Nanomaterials, defined as synthetic particles or fibers less than 100 nanometers in diameter, have applications in a wide range of everyday objects. Carbon nanotubes, for example, are used as conductive wires, and polymer-based nanocomposites and nanostructured ceramics have fire resistant, conductivity and stiffness properties.
The joint center's lead coordinating faculty in India are professor G.U. Kulkarni, chair of JNCASR's Chemistry and Physics of Materials Unit; and professor Umesh Waghmare of Jawaharlal Nehru Center's Theoretical Sciences Unit.
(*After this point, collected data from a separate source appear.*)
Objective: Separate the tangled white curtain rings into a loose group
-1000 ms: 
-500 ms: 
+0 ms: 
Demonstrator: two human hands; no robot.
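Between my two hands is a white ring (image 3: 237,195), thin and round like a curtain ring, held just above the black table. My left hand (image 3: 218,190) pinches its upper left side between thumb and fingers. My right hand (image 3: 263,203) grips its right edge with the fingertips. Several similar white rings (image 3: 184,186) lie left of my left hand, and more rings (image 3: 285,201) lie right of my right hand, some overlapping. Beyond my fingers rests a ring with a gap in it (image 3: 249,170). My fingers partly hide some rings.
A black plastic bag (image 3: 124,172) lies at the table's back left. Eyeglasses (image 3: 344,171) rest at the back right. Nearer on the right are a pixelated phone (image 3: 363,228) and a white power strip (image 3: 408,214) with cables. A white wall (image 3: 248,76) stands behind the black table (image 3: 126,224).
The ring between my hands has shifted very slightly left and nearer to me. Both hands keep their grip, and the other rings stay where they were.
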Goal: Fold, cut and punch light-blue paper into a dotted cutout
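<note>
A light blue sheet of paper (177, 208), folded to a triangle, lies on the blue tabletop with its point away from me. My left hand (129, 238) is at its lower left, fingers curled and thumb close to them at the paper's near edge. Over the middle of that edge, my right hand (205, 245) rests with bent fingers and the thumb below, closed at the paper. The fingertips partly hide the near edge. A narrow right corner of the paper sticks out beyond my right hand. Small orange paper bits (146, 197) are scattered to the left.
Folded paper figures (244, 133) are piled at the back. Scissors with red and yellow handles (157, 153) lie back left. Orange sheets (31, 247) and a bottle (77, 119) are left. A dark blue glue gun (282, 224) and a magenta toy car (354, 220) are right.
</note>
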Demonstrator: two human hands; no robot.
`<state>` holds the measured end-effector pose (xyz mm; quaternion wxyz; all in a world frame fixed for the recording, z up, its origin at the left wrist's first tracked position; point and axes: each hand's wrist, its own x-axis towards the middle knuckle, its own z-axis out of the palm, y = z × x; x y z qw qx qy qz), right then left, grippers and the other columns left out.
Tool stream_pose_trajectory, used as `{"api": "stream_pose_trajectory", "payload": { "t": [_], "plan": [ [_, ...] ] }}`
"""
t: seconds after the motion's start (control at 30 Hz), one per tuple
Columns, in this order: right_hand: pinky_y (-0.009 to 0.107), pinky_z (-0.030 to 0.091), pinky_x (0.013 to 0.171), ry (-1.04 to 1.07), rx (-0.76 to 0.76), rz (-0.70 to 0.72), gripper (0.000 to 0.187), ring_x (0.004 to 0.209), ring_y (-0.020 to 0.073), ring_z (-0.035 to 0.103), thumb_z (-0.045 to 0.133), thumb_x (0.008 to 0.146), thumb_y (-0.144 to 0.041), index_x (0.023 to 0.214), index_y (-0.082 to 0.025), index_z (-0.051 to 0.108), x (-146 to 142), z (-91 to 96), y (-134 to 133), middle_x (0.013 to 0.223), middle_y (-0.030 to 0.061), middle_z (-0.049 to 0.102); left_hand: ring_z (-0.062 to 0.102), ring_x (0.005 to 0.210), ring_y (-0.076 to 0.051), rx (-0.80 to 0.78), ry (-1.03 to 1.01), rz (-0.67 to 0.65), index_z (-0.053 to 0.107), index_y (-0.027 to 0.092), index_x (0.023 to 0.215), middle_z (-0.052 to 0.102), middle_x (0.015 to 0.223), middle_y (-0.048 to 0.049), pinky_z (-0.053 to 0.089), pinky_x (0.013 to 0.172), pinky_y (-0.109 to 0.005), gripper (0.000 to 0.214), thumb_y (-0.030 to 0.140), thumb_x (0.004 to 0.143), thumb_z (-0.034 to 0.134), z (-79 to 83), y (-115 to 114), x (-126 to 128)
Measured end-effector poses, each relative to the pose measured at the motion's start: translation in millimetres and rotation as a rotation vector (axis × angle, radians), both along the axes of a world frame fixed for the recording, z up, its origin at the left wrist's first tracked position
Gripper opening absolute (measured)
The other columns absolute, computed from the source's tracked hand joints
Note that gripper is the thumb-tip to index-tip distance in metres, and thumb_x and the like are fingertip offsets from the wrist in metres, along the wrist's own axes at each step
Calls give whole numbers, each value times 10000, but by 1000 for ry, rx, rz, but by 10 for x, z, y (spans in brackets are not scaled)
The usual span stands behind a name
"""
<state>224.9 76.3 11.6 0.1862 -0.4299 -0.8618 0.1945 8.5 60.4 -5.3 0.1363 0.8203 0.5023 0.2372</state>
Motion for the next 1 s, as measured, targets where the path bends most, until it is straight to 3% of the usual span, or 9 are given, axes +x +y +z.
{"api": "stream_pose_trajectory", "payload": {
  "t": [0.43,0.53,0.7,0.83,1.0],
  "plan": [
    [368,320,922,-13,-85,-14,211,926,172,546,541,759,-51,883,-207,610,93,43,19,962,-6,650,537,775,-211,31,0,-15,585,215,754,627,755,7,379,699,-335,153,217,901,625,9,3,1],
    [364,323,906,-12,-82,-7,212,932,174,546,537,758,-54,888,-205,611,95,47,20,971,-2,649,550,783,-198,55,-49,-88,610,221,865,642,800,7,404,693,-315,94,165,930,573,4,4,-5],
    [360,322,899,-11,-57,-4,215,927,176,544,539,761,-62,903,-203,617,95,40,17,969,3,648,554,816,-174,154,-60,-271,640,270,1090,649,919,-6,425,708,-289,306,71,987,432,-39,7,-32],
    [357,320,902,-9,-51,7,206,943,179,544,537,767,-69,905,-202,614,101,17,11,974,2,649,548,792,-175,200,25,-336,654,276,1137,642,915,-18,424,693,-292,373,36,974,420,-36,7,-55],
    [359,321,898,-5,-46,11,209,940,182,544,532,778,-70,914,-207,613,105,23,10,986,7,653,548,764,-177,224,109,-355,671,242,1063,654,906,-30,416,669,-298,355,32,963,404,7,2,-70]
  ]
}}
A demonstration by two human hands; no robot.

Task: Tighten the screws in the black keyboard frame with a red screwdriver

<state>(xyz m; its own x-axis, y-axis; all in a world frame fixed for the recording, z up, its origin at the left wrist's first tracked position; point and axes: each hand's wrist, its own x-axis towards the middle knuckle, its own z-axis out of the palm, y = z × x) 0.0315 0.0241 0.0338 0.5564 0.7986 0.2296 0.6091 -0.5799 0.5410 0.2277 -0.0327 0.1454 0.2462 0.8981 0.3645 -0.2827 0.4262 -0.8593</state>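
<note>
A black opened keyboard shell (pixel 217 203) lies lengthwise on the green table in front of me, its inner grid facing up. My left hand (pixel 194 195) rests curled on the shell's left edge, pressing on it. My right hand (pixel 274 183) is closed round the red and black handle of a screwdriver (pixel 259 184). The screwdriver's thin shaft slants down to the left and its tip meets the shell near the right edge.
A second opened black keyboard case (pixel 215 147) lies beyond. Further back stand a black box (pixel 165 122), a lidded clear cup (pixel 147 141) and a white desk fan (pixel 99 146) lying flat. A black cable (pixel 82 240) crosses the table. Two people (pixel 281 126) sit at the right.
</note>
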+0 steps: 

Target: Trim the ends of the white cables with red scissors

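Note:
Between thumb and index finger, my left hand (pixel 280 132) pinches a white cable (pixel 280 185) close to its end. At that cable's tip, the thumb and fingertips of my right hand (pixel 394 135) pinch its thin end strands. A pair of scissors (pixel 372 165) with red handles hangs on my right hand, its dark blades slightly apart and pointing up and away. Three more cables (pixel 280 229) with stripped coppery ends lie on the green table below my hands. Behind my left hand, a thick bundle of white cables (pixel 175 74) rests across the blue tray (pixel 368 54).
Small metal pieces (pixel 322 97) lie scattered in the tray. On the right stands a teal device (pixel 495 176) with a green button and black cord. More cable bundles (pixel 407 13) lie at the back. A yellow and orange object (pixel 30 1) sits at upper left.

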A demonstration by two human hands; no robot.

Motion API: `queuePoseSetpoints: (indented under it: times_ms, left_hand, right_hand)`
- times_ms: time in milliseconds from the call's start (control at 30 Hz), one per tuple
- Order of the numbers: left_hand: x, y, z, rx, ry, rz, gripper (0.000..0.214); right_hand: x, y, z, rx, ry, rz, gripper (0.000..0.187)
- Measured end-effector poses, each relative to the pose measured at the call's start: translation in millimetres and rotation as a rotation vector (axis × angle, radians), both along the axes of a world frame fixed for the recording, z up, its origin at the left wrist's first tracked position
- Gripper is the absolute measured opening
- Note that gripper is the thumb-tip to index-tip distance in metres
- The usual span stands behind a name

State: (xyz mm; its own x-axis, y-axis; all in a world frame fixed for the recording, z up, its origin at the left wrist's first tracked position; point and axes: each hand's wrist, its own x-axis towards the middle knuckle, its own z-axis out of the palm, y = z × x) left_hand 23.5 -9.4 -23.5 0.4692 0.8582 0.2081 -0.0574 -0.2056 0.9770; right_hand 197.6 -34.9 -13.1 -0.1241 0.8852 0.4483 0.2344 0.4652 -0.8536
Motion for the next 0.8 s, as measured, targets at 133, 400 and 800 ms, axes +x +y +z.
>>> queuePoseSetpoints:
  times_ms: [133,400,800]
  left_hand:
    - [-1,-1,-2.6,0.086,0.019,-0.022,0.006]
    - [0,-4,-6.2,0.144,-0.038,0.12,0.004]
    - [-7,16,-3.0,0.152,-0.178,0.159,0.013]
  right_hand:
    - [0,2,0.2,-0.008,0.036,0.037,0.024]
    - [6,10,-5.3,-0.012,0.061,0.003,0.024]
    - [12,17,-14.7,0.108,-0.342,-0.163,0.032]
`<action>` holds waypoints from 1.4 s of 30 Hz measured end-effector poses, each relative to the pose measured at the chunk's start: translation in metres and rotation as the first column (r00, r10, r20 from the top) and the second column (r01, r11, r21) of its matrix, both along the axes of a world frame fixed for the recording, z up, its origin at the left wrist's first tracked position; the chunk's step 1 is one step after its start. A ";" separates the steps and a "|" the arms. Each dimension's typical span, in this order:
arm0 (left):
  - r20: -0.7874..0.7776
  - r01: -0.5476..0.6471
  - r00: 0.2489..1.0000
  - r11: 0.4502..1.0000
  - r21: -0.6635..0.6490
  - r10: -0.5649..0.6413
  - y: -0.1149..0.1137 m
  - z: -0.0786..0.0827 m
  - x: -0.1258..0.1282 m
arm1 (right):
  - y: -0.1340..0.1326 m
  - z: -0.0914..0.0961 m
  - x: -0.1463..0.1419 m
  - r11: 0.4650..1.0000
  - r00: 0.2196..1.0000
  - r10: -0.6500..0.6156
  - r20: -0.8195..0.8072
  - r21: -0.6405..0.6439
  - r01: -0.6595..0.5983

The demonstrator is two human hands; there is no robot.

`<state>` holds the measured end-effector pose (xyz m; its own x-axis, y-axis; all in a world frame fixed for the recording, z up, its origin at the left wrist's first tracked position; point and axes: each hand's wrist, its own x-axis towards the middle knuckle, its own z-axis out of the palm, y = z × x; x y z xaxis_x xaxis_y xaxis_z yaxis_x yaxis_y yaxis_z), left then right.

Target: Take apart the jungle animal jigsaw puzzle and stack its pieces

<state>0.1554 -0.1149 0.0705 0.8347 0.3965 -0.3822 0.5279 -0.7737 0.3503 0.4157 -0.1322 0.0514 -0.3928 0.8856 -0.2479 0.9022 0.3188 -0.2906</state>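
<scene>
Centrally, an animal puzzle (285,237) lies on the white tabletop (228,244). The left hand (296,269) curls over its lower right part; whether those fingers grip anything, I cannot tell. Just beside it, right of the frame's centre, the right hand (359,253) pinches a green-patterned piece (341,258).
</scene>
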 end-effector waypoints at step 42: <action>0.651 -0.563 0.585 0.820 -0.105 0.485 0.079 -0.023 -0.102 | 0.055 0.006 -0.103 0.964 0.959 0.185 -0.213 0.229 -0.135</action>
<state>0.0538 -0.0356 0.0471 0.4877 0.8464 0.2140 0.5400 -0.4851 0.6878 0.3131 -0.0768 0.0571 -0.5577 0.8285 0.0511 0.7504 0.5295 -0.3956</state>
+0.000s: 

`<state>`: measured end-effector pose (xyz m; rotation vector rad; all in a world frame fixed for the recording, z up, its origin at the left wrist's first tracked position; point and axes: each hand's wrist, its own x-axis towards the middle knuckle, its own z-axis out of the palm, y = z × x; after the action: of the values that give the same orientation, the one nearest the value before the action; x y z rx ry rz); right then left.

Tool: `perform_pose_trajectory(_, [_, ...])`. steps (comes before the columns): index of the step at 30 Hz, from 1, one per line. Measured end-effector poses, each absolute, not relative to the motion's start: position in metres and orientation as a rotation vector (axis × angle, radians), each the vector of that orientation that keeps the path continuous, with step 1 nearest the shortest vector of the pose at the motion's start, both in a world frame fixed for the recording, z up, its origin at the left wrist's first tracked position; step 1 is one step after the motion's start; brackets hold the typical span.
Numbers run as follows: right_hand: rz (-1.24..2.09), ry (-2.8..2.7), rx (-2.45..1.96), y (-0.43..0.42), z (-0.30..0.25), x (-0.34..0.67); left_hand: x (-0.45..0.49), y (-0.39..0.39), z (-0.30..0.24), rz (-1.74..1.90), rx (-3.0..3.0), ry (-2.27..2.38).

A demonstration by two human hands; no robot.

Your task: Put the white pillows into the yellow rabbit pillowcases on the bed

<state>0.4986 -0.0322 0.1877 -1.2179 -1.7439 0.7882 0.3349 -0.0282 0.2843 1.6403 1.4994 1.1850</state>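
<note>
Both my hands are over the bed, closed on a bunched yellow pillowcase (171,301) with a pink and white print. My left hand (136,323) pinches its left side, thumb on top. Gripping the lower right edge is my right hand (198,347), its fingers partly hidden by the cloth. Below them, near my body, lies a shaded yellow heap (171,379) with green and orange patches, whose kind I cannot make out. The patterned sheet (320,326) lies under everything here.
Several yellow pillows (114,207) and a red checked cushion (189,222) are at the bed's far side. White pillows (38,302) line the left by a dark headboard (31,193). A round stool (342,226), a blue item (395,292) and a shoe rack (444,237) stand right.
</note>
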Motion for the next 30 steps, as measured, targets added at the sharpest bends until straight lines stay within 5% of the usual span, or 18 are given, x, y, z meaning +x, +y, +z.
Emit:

Mano Manoharan, general manager of operations at GE's Bangalore Global Research Center, and Sunil Murthy, lead engineer with GE, oversee the internship program in India.
Purdue's team is led by Timothy Fisher, a mechanical engineering professor at Birck; and Timothy Sands, the Mary Jo and Robert L. Kirk Director at Birck. Sharma and A.N. Jaychandra, the administrative officer at the Jawaharlal Nehru Center, are providing administrative leadership for the new joint center.
"This new initiative will focus on providing wonderful new opportunities for students and postdoctoral researchers to expand their perspectives both technically and culturally," Kulkarni said.
Said Waghmare, "Our hope is that participants will better conceive new discoveries and develop them into technologies that offer the promise of breakthroughs in energy with global impact."
In August 2008, a research team from Purdue's Discovery Park joined colleagues at the Jawaharlal Nehru Centre and GE's Welch Technology Centre for a joint workshop in Bangalore on how to improve the energy transport, conversion and efficiency of nanomaterials. That event was co-sponsored by the Indo-U.S. Science and Technology Forum.
Fisher, who leads the thermalHUB project at Discovery Park, spent five months in late 2007 and early 2008 in Bangalore collaborating on carbon nanotube research with professor C.N.R. Rao, honorary president of the Jawaharlal Nehru Center and a 1958 Purdue graduate. Purdue graduate student Kyle Smith of Birck accompanied Fisher during the sabbatical visit.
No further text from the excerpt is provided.